◆ **WHAT YOU WILL DO**
For each line below that includes the word "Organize", make a copy.

··· DATA FOR THIS EXERCISE

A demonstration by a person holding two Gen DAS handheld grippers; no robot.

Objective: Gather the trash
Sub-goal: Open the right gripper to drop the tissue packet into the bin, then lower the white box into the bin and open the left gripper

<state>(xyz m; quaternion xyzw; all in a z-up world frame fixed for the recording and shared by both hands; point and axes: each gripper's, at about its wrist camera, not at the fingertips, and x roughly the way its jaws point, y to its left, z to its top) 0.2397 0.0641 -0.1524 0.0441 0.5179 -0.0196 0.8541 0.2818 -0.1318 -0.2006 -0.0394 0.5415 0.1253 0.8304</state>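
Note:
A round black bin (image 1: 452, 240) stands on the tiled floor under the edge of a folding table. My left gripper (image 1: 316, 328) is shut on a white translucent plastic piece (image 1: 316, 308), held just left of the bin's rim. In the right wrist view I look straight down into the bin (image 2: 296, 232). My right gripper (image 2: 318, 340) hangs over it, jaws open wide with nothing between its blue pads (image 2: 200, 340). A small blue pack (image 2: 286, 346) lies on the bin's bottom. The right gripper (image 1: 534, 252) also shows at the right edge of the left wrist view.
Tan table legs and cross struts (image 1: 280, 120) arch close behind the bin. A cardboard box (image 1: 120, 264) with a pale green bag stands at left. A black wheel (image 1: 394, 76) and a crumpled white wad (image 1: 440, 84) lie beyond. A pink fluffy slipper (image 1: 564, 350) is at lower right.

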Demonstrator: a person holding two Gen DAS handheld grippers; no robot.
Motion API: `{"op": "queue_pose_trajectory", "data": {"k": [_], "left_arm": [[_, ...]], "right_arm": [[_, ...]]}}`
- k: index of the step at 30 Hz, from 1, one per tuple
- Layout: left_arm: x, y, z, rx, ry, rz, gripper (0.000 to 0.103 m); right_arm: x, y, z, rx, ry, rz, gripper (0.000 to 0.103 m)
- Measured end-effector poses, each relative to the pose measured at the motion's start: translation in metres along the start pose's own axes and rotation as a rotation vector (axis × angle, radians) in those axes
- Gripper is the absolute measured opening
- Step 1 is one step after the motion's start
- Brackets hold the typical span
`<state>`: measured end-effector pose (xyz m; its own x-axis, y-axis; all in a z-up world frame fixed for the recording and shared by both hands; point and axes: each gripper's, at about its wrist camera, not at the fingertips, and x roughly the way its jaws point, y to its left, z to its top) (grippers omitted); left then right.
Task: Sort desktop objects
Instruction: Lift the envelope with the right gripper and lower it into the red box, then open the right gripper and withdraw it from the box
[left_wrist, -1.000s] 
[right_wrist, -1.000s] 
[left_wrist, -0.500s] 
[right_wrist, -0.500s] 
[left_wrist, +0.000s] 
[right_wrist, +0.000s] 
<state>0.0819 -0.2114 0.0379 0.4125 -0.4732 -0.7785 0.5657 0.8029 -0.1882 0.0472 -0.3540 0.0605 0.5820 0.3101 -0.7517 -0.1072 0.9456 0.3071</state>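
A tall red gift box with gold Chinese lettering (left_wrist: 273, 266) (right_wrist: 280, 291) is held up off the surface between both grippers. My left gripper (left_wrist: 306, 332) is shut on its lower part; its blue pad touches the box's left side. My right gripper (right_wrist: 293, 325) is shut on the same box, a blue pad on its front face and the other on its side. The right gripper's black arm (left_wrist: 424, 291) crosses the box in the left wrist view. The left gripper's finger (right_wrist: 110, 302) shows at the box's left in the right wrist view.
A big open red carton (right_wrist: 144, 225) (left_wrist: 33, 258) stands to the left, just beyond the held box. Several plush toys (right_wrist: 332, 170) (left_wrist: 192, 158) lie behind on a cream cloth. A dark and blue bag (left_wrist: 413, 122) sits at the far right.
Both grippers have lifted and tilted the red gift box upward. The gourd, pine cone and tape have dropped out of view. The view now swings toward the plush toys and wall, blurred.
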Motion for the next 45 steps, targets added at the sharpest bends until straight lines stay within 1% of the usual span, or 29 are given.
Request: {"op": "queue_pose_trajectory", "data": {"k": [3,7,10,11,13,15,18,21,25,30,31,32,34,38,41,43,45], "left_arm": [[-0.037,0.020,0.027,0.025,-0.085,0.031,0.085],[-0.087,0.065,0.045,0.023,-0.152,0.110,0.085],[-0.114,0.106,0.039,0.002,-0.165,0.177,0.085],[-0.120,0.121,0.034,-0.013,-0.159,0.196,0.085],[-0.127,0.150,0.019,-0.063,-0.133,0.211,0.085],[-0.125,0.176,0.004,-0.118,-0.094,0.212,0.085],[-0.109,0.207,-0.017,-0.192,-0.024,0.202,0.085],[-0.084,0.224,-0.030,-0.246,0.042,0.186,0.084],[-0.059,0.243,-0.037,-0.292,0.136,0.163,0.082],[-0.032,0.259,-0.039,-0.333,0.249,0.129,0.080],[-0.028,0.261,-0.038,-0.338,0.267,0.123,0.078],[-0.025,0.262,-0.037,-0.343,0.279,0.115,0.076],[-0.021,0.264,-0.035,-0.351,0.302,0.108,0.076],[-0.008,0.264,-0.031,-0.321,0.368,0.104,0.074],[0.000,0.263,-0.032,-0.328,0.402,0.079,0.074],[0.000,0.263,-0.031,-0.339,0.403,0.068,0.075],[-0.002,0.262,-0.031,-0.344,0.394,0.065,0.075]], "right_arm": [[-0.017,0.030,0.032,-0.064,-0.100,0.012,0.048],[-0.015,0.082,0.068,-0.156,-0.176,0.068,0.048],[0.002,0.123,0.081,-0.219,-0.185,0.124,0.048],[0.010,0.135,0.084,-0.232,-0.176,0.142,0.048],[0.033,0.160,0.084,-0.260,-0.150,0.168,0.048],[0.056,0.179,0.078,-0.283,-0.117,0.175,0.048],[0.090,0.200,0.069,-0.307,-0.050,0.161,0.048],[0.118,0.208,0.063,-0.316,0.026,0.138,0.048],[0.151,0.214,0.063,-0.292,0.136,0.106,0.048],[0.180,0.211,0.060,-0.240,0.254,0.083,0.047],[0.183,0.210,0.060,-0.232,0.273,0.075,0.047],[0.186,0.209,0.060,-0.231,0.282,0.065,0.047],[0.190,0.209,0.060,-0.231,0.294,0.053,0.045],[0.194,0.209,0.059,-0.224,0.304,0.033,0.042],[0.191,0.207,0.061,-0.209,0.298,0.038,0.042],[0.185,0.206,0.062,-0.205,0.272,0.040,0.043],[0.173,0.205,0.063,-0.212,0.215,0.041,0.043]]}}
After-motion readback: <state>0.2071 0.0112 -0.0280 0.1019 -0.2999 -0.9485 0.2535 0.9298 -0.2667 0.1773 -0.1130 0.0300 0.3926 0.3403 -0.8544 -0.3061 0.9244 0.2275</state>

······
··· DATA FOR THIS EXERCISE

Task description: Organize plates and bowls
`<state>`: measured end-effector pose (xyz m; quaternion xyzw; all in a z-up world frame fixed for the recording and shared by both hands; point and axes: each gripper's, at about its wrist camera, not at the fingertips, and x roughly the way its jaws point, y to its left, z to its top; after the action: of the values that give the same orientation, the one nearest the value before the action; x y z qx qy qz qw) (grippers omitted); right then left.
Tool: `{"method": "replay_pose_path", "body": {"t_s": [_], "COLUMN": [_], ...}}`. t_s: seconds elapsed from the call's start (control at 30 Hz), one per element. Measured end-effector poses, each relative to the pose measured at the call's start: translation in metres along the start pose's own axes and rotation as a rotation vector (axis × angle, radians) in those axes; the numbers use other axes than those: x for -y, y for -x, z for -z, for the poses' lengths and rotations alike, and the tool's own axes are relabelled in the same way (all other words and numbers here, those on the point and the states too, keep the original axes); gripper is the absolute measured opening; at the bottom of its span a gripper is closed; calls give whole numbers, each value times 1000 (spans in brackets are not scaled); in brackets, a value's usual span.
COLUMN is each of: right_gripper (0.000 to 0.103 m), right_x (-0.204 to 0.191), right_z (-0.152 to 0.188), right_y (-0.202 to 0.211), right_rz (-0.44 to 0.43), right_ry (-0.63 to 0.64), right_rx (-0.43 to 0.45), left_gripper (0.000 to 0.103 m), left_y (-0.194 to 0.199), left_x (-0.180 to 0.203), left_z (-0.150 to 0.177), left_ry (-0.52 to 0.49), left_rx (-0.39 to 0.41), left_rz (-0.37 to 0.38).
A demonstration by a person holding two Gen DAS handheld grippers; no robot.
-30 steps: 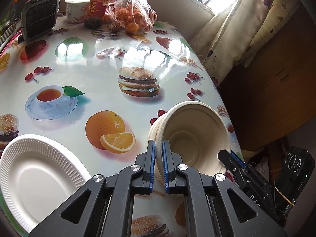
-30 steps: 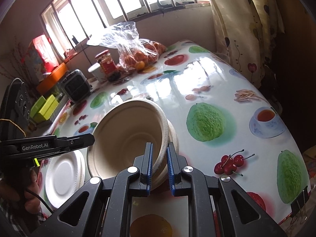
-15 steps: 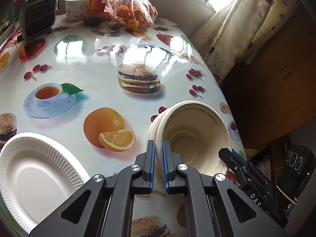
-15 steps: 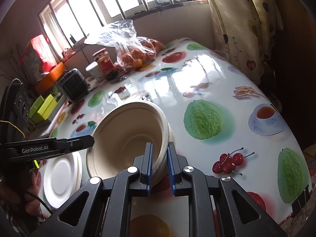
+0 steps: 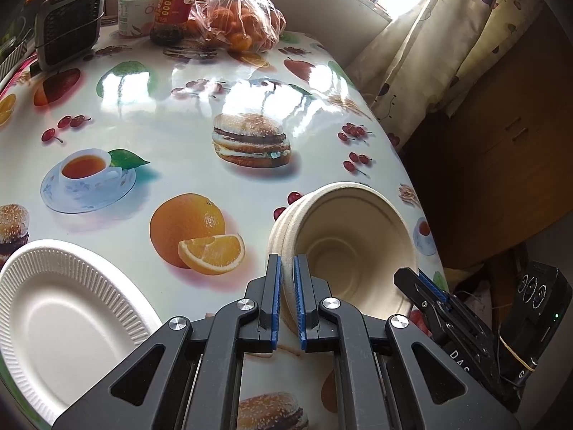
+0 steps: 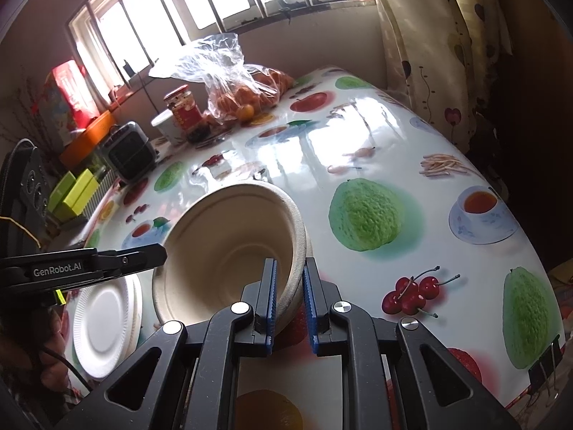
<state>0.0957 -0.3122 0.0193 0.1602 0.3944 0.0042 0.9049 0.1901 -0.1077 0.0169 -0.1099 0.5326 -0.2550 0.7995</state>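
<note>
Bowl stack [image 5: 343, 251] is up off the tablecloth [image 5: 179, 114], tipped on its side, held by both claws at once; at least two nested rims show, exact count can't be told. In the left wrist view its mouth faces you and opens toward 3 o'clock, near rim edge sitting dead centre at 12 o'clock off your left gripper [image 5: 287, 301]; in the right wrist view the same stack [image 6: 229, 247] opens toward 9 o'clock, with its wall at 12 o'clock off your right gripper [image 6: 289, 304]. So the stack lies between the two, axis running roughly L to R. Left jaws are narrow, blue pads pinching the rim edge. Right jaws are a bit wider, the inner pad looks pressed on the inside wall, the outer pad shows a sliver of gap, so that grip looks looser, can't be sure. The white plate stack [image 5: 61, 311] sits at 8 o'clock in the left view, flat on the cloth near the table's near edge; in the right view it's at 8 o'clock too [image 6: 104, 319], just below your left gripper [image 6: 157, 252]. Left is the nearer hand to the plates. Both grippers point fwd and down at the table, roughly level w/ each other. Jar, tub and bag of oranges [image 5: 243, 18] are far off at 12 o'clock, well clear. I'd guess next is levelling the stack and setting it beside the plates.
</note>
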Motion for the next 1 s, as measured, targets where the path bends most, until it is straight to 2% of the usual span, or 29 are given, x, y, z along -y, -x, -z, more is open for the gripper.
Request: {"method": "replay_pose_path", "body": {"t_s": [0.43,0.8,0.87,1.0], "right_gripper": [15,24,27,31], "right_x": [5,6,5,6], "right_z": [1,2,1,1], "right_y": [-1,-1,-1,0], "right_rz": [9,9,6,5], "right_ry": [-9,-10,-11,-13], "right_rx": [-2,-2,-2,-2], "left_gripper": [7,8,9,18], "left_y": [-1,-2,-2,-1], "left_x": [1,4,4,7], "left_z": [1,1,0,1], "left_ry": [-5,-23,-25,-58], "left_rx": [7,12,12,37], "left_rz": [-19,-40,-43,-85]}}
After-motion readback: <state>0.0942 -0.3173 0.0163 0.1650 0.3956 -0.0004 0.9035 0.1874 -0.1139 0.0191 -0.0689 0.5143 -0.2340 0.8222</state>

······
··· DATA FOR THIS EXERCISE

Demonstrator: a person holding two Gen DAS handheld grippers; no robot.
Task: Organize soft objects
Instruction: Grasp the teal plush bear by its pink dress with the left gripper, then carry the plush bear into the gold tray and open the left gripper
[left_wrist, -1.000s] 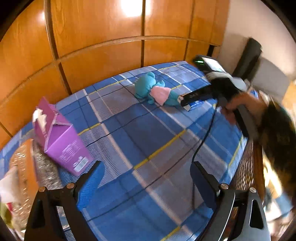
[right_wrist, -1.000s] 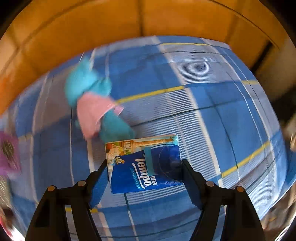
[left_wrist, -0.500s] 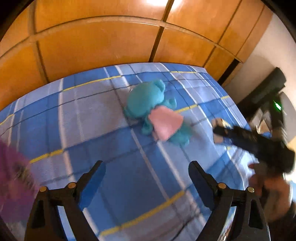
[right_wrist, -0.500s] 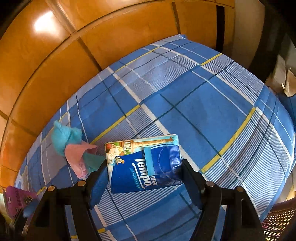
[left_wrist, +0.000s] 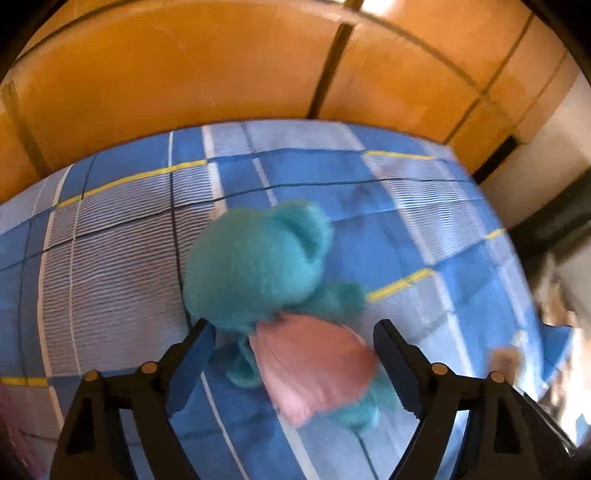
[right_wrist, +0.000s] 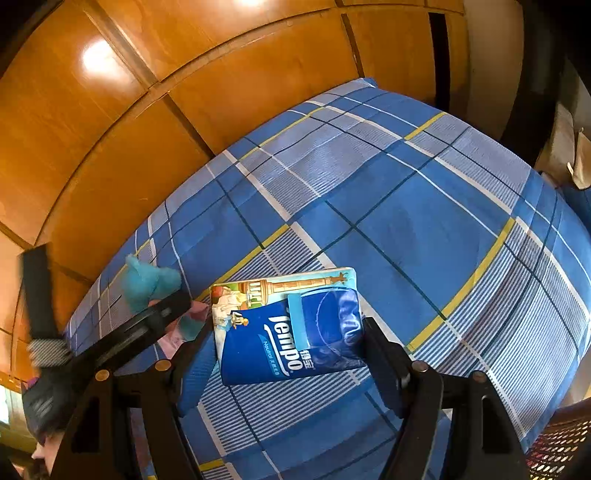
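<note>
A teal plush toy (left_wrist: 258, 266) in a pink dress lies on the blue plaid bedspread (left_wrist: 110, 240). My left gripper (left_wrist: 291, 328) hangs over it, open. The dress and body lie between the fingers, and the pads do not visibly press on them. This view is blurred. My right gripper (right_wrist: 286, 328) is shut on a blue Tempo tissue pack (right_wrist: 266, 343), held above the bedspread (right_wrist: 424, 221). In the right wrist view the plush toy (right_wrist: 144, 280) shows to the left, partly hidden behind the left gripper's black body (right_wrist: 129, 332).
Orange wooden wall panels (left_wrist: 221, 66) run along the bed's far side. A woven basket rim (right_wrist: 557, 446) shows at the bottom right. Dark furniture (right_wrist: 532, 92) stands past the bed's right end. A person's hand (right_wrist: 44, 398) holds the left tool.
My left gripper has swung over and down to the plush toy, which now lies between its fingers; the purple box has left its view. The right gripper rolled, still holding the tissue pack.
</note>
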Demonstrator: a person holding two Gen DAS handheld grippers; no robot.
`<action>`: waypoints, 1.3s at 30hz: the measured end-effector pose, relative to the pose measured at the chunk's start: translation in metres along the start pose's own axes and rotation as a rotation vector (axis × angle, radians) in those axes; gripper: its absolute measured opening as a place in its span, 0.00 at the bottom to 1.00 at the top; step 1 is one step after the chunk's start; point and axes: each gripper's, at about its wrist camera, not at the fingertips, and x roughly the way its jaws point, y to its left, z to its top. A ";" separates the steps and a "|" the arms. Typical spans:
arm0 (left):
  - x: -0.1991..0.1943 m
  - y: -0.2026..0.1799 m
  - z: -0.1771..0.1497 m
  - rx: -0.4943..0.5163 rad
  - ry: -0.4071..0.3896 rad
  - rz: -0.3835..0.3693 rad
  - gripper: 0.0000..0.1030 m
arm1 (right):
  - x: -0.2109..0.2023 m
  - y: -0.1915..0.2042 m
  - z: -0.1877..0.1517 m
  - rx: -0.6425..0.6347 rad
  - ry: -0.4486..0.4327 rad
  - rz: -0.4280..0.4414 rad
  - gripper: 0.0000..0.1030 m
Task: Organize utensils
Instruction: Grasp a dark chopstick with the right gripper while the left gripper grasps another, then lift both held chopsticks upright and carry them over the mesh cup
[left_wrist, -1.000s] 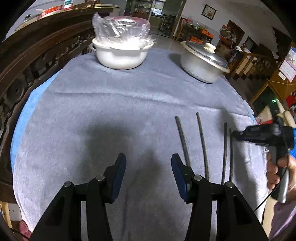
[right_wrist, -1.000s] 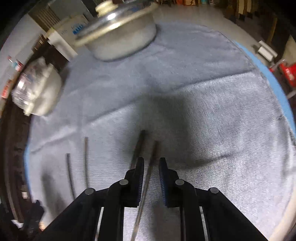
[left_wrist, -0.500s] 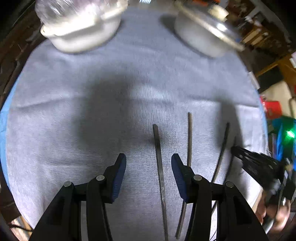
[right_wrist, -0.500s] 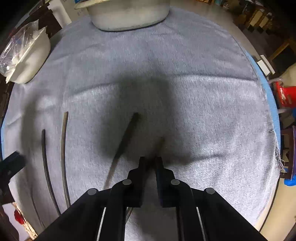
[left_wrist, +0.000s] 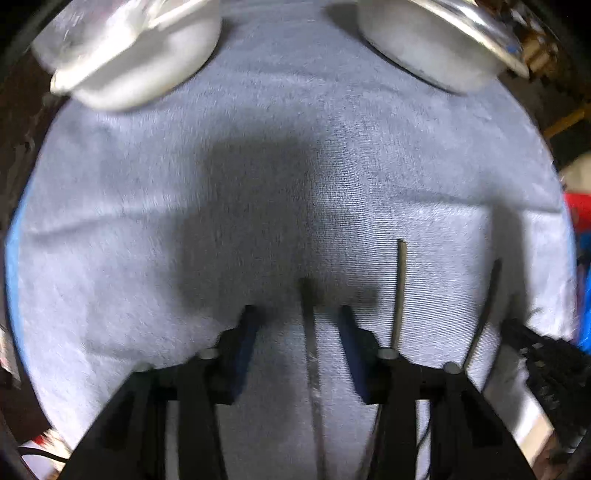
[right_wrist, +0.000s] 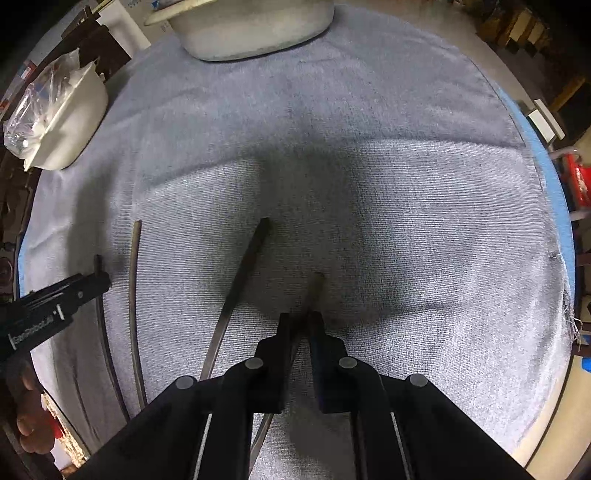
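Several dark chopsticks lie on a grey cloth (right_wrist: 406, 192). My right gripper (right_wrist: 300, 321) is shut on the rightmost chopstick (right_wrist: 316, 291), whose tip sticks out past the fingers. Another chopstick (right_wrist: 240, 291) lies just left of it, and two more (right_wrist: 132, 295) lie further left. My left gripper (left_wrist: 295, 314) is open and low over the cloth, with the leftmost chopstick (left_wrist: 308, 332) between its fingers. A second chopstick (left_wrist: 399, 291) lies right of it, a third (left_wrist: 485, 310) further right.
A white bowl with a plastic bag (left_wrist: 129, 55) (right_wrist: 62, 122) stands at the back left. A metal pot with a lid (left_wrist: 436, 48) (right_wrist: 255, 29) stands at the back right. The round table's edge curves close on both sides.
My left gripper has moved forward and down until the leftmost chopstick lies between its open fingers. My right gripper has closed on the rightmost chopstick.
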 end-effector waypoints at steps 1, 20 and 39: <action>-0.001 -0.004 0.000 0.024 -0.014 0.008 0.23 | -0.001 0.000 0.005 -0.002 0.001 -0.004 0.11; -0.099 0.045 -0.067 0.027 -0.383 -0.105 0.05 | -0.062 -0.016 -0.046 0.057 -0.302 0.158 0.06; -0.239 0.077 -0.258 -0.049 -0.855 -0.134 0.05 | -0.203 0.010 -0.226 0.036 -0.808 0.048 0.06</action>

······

◆ **REPLY TO THE EXERCISE**
Task description: Organize plates and bowls
Task: Organize soft objects
Task: Organize utensils

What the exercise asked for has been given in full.